Work instruction =>
Repeat exactly the lines of the listing below, please, starting with the first and ending with the line containing "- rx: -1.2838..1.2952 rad"; leave out the rest.

Data block =>
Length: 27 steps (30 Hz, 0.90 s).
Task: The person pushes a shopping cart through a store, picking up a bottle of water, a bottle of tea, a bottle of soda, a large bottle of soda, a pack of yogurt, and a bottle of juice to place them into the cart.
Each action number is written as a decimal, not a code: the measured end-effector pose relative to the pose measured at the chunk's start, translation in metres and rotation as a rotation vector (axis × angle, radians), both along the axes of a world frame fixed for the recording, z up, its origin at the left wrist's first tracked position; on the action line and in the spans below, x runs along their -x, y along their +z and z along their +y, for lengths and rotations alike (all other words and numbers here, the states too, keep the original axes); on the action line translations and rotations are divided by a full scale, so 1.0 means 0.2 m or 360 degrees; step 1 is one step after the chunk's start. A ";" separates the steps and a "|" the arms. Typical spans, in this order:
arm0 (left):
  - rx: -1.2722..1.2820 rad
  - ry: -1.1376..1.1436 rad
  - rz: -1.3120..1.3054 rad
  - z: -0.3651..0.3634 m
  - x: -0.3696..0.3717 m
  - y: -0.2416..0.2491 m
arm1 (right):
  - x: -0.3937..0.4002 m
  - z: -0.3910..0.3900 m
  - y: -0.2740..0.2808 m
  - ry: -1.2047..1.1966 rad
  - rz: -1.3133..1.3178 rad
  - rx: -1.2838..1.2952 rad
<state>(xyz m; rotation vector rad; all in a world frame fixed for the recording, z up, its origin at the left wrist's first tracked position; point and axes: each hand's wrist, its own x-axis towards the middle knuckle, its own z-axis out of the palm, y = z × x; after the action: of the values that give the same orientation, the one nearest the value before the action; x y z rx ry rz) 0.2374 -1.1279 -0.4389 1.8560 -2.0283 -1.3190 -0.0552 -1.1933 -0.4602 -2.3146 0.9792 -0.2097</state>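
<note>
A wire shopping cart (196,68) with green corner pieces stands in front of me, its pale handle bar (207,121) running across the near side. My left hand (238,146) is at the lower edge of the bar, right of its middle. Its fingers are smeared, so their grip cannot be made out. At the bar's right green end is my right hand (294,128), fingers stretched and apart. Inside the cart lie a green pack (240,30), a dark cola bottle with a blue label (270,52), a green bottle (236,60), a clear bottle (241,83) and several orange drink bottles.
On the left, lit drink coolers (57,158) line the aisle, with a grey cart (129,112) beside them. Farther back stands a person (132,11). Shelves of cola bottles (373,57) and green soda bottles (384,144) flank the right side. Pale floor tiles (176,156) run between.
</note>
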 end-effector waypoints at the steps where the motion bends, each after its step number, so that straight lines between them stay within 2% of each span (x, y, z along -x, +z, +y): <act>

Result of this exercise =>
Length: 27 steps (30 Hz, 0.90 s).
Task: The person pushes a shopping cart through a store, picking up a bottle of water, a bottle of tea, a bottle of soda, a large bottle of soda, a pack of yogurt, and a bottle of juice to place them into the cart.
Each action number is written as a decimal, not a code: the measured end-effector pose relative to the pose measured at the chunk's start, translation in metres and rotation as a rotation vector (axis × angle, radians), both along the axes of a world frame fixed for the recording, z up, its origin at the left wrist's first tracked position; on the action line and in the spans below, x runs along their -x, y along their +z and z along their +y, for lengths and rotations alike (all other words and numbers here, the states too, keep the original axes); on the action line translations and rotations are divided by a full scale, so 1.0 means 0.2 m or 360 degrees; step 1 is one step after the chunk's start. A ";" separates the steps and a "|" the arms. Typical spans, in this order:
arm0 (left):
  - rx: -1.2722..1.2820 rad
  - ry: -1.1376..1.1436 rad
  - rz: -1.3120..1.3054 rad
  - z: -0.3651..0.3634 m
  - x: -0.3696..0.3717 m
  - y: -0.2416..0.2491 m
arm1 (right):
  - x: -0.3937..0.4002 m
  - z: -0.3910..0.3900 m
  - y: -0.2740..0.2808 m
  - ry: -1.2047..1.1966 rad
  - rz: -1.3133..1.3178 rad
  - rx: -1.2838..1.2952 rad

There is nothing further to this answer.